Publications
SVD + factor rotation : a powerful alternative to PCA in spectral image analysis
Factor analysis has proven an effective approach for distilling high dimensional spectral-image data into a limited number of components that describe the spatial and spectral characteristics of the imaged sample. Principal Component Analysis (PCA) is the most commonly used factor analysis tool; however, PCA constrains both the spectral and abundance factors to be orthogonal, and forces the components to serially maximize the variance that each accounts for. Neither constraint has any basis in physical reality; thus, principal components are abstract and not easily interpreted. The mathematical properties of PCA scores and loadings also differ subtly, which has implications for how they can be used in abstract factor 'rotation' procedures such as Varimax.

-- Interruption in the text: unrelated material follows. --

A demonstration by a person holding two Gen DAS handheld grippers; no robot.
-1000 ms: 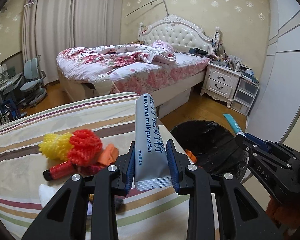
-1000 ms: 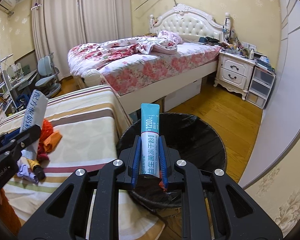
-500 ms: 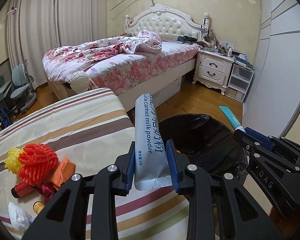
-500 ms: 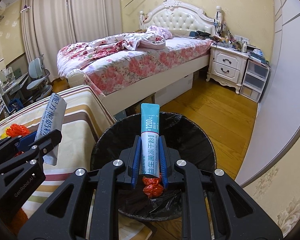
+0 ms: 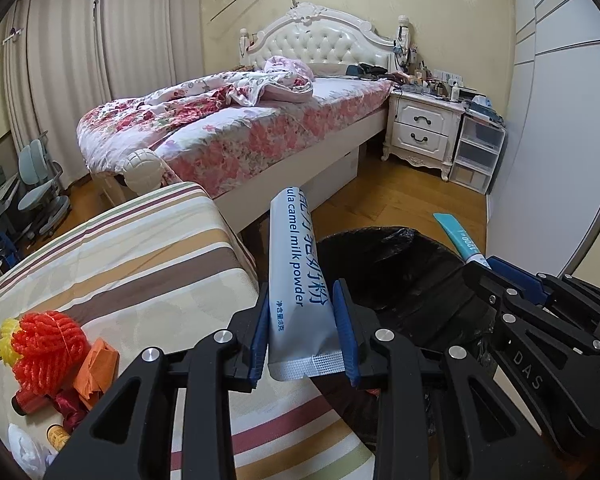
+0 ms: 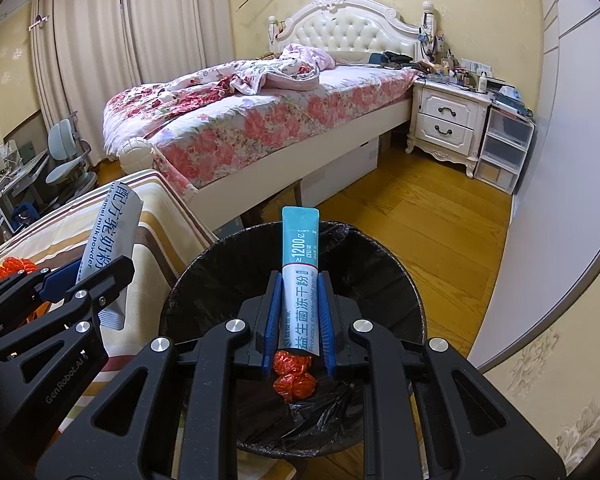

The Singular Value Decomposition (SVD) is a mathematical technique that is frequently used to compute PCA. In this talk, we will argue that SVD itself provides a more flexible framework for spectral image analysis since spatial-domain and spectral-domain singular vectors are treated in a symmetrical fashion. We will also show that applying an abstract rotation in our choice of either the spatial or spectral domain relaxes the orthogonality requirement in the complementary domain. For instance, samples are often approximately orthogonal in a spatial sense, that is, they consist of relatively discrete chemical phases. In such cases, rotating the singular vectors in a way designed to maximize the simplicity of the spatial representation yields physically acceptable and readily interpretable estimates of the pure-component spectra. This talk will demonstrate that this approach can achieve excellent results for difficult-to-analyze data sets obtained by a variety of spectroscopic imaging techniques.